End of the Excel Chaos: How Automation Revolutionizes Electrical Planning

The Silent Time Waster in Engineering

In industrial electrical engineering, manual data transfer from 2D CAD drawings to Excel lists is far more than just an administrative annoyance—it is a strategic risk to process reliability. Highly qualified electrical planners spend significant portions of their working time manually capturing, checking, and laboriously formatting equipment identification tags.

This practice not only wastes valuable engineering resources but also undermines overall data integrity. Particularly in complex installations, manual transfer errors inevitably lead to delays in downstream processes. As strategists for industrial digitalization, we must ask ourselves: Why do we still accept manual formatting tasks in the age of Industry 4.0 that specialized software can perform more precisely, faster, and reproducibly?

Takeaway 1: Moving Away from “Manual Layer-Picking”

Previously, the extraction of equipment tag data was based on an unsystematic process we call “manual layer-picking.” Planners had to manually search through various layers of a 2D CAD drawing, select symbols, and transfer the information to Excel lists. Often, unreliable isolated solutions such as rudimentary PowerShell scripts or uncoordinated CSV exports were used, which did not create a consistent database.

This fragmented approach is no longer sustainable with increasing project complexity, as it exponentially increases the error susceptibility of the entire project hierarchy.

“The preparation from the CAD layout by selecting the required symbols for export is error-prone and leads to delays in complex projects.”

Eliminating this error-prone intermediate step is the prerequisite for a significant reduction in time-to-market.

Takeaway 2: Python as the Secret Weapon of Electrical Engineering

To bridge the gap between classical engineering and modern IT, we rely on a modular Python tool. Unlike rigid standard software, this solution leverages the power of specialized libraries: Pandas handles high-performance structuring of complex datasets, while OpenPyXL provides a professional interface for Excel export.

The tool extracts raw data directly from DXF plant layouts and offers far more than just data export:

  • Intelligent Classification: The software autonomously identifies inputs and outputs of the installation.
  • Automated Data Enrichment: Missing information, such as connection numbers 0-7, is added by the script based on rules.
  • No “Black Box”: Since the tool is modular and flexibly configurable, company-specific formats and individual naming conventions can be mapped at any time.

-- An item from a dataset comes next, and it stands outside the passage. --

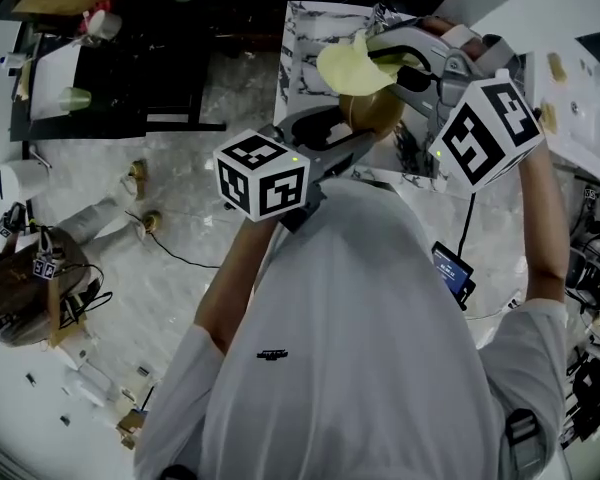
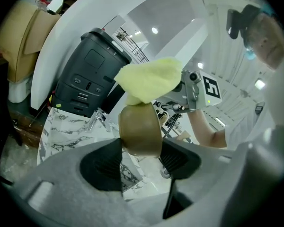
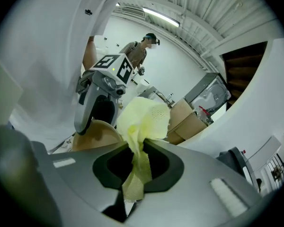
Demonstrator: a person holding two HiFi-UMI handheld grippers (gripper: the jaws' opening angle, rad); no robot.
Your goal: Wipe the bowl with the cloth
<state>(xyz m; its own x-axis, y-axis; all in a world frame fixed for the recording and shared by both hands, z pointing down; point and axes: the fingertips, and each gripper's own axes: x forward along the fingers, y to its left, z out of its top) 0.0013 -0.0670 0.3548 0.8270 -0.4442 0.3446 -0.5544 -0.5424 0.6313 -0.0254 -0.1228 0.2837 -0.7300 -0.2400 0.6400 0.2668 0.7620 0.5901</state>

Takeaway 3: Intelligent Error Detection as an “Automated Quality Gate”

Automated conversion is only valuable if it simultaneously ensures quality. The equipment tag tool therefore functions as an integrated automated quality gate that detects discrepancies before they reach PLC programming or control cabinet construction.

The system automatically identifies and documents:

  • Duplicates: Multiple assignments of identifications for different components.
  • Layout Inconsistencies: Cable routes that are too long or missing connections to sub-distributors.
  • Completeness Deficiencies: Incorrect entries or missing connection data.

A decisive process-technical advantage: All errors are logged in separate Excel sheets. This enables highly efficient error handling in the earliest planning stage and massively reduces the cost of quality.

Takeaway 4: The “Single Source of Truth” for PLC and E-CAD

Through automation, the DXF plant layout becomes the single authoritative data source (single source of truth). The tool eliminates manual redundancies by generating all required target formats from a single dataset:

  • PLC Programming: Seamless creation of PLC tags and constants for the Siemens TIA Portal. Manual typos in the variable list are a thing of the past.
  • E-CAD (WSCAD): Specially formatted exports, optionally with or without detailed reference information.
  • Documentation: Automated creation of I/O overviews for project documentation.

This strategic approach ensures that all departments—from design through programming to maintenance—work with identical, validated data.

Conclusion: Efficiency Is Not a Coincidence, But a Decision

The automation of equipment identification is a prime example of how the digitalization of sub-processes optimizes the entire value chain. The results are measurable: significant time savings, drastically reduced error rates, and consistent data for all downstream processes.

Efficiency in electrical planning is not a random product but the result of the decision to replace unreliable isolated solutions with intelligent, script-based workflows. Those who invest in the automation of these interfaces today secure the decisive competitive advantage through shorter project durations.

How much time does your team currently still lose on tasks that a script should actually be handling?